On the other side, Cherry is feeling the shockwaves of the division too—last Thursday, a man was reportedly charged in connection with alleged threats made against the SNP politician on the day of her sacking. She publicly blamed her colleagues for spreading “lies” about her, and, in a Friday newspaper column, accused her party leaders of carrying out a “masterly piece of Stalinist revisionism” when they sacked her.
The SNP is now looking its most divided at the exact time when the stars have finally aligned for a majority of voters to back their lifelong cause. And, with young people routinely being the age demographic most likely to support independence, it’s a group they cannot afford to lose—but the people most likely to run from a stench of transphobia.
If anything, the divisions are likely to deepen if the Scottish government goes ahead with plans to back gender recognition reforms aimed at making it more simple for people to change their legal gender.

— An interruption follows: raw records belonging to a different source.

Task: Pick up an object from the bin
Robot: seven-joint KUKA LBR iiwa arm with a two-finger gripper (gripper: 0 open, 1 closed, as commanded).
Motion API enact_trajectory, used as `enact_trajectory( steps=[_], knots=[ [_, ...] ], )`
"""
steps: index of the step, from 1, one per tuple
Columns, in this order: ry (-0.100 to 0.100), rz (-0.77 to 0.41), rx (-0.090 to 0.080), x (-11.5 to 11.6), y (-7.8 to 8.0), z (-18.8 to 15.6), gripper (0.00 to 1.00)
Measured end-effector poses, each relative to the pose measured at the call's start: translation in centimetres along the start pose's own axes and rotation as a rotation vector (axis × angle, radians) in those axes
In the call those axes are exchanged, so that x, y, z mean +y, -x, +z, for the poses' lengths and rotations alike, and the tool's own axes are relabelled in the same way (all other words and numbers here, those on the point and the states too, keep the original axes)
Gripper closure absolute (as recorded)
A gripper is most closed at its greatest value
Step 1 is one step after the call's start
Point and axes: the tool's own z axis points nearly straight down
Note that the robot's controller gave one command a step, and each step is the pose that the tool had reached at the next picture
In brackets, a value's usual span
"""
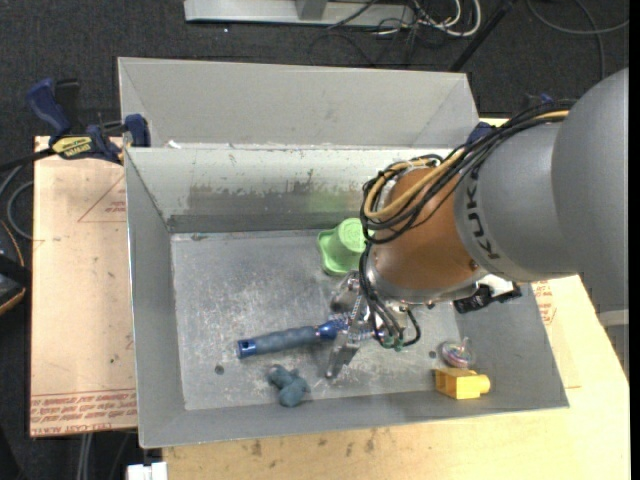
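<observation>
**listener:** where was your gripper in the bin?

**arm:** my gripper (342, 336) was down low over the floor of the grey bin (230, 278), near the front and about the middle, under my orange wrist cover (420, 253).

**listener:** what was it at?

**arm:** a long blue tool (285, 342) with a rod-like handle. it lay flat on the floor, stretching away to the left. my fingers (336, 361) stood apart, one on each side of the tool's right end as far as the view showed, and they were not closed on it.

**listener:** so was anything picked up?

**arm:** no. the tool was lying on the bin floor, not lifted. as i judged it, the reach down was done. the squeeze, the lift and the carry out of the bin were all left to do.

**listener:** what else lay close by?

**arm:** a small blue-grey lump (288, 388) sat just in front of the tool. a green cup-like thing (345, 243) was behind my wrist, toward the back wall. a yellow block (461, 384) and a small clear thing (456, 352) lay at the front right, apart from my fingers.
</observation>
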Motion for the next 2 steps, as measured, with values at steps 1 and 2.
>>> enact_trajectory(
  steps=[1,2],
  knots=[
    [0.001,0.002,-0.013,0.0,0.4,-0.4,1.0],
    [-0.006,0.082,-0.004,-0.9,-0.4,-13.8,1.0]
  ],
)
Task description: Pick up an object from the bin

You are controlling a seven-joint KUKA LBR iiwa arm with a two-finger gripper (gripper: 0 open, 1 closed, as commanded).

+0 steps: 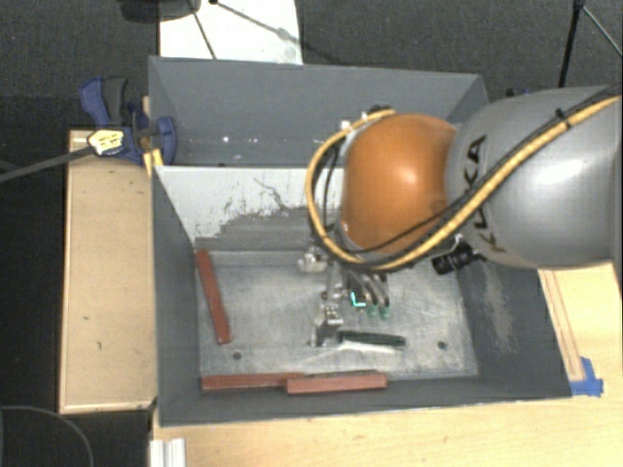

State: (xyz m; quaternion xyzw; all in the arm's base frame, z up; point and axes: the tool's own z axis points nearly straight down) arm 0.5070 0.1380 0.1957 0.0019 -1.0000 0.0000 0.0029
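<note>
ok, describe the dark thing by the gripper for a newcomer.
In the grey metal bin, look mid-floor beside the gripper. A thin dark rod lies flat there. Unlike the three reddish-brown strips by the walls, it is black and shorter.

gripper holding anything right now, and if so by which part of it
Cannot be told. The gripper is down at one end of a thin dark rod lying on the bin floor, but no hold shows.

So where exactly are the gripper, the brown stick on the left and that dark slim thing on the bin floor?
gripper (336,325): camera view, at its lower tip.
brown stick (212,296): camera view, middle of its length.
dark slim thing (378,340): camera view, middle of its length.
</note>
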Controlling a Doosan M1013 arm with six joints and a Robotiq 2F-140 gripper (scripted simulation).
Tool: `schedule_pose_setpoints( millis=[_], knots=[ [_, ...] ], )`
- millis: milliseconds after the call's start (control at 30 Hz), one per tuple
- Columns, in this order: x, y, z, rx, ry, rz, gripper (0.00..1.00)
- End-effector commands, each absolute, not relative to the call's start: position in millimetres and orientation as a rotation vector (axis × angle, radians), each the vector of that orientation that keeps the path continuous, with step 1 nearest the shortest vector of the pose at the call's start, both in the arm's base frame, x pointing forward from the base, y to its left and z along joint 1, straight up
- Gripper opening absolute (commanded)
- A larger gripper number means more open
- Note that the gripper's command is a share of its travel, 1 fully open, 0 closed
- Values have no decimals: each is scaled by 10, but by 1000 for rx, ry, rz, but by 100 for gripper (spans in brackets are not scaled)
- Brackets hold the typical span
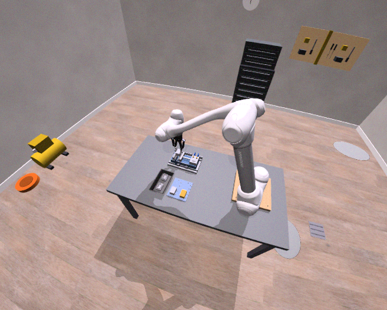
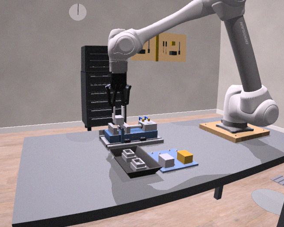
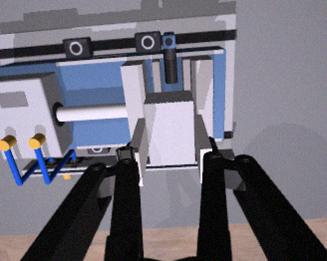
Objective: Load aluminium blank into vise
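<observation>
Pale-grey alu blank [image 3: 168, 129], plain rectangular block, clamped in gripper [image 3: 170, 158].

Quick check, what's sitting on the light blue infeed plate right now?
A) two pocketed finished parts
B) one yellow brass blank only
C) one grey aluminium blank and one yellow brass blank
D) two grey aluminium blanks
C: the exterior view shows one grey aluminium blank beside one yellow brass blank on the light blue infeed plate; the two pocketed finished parts lie in the dark outfeed tray.
</observation>
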State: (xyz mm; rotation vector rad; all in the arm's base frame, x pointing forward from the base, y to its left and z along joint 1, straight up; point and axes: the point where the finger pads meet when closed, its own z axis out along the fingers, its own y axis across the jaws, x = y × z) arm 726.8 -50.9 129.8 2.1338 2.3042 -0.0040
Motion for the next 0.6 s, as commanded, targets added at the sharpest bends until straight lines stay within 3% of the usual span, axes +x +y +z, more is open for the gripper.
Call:
schedule_pose_setpoints(
  millis=[0,567],
  knots=[
    [7268,-509,1299,2134,2304,-4,0],
    [7268,-509,1281,2134,2304,-4,0]
  ],
)
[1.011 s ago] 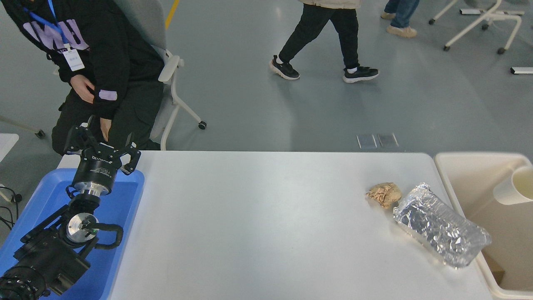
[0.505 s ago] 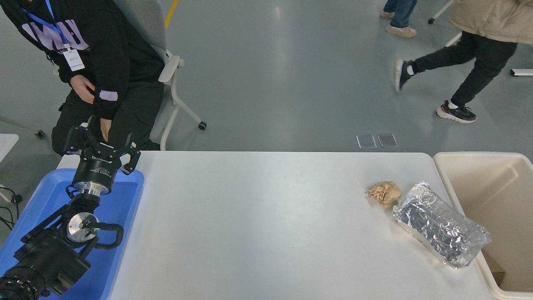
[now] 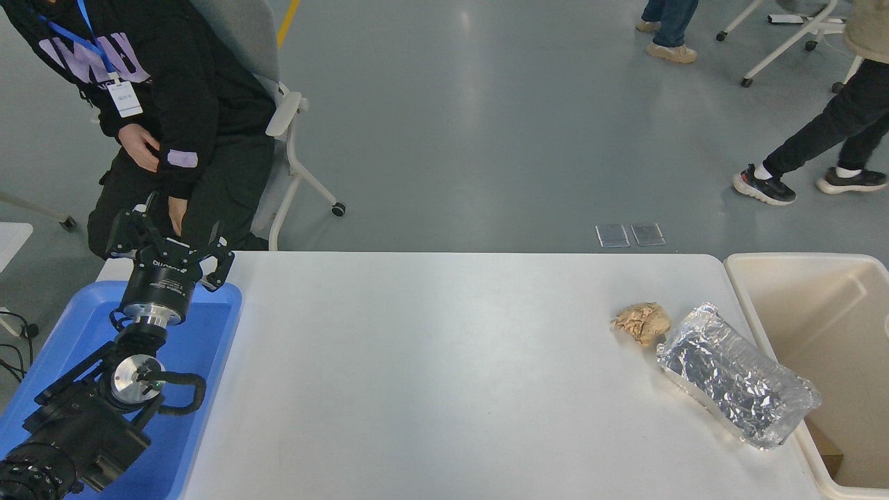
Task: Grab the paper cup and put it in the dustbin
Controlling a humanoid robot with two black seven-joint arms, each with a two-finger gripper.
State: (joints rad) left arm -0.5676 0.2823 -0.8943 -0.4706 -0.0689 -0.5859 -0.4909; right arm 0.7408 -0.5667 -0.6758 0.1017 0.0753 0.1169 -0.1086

The SNP could well head into an election in May, and then a promised second independence referendum in the next few years, tearing itself to pieces.
“Whenever the party comes up in conversation, even with those not immediately interested in politics, they automatically associate it with transphobia,” said former party trans officer Hope. “Radical change is needed just for trans people to feel safe campaigning for their rights in the party. Until that happens, it will continue to lose faith and support from its youth wing, until a generation of its activists are lost altogether.”
Wadhwa, one of the trans members who quit the party, said she would still vote for Scottish independence if given the opportunity, but she warned that, if the SNP is “serious about building a fairer, independent country,” then a “no tolerance approach to any kind of bigotry is what is needed—whether it is transphobia or any other prejudice.”
She added: “The party is far away from it.”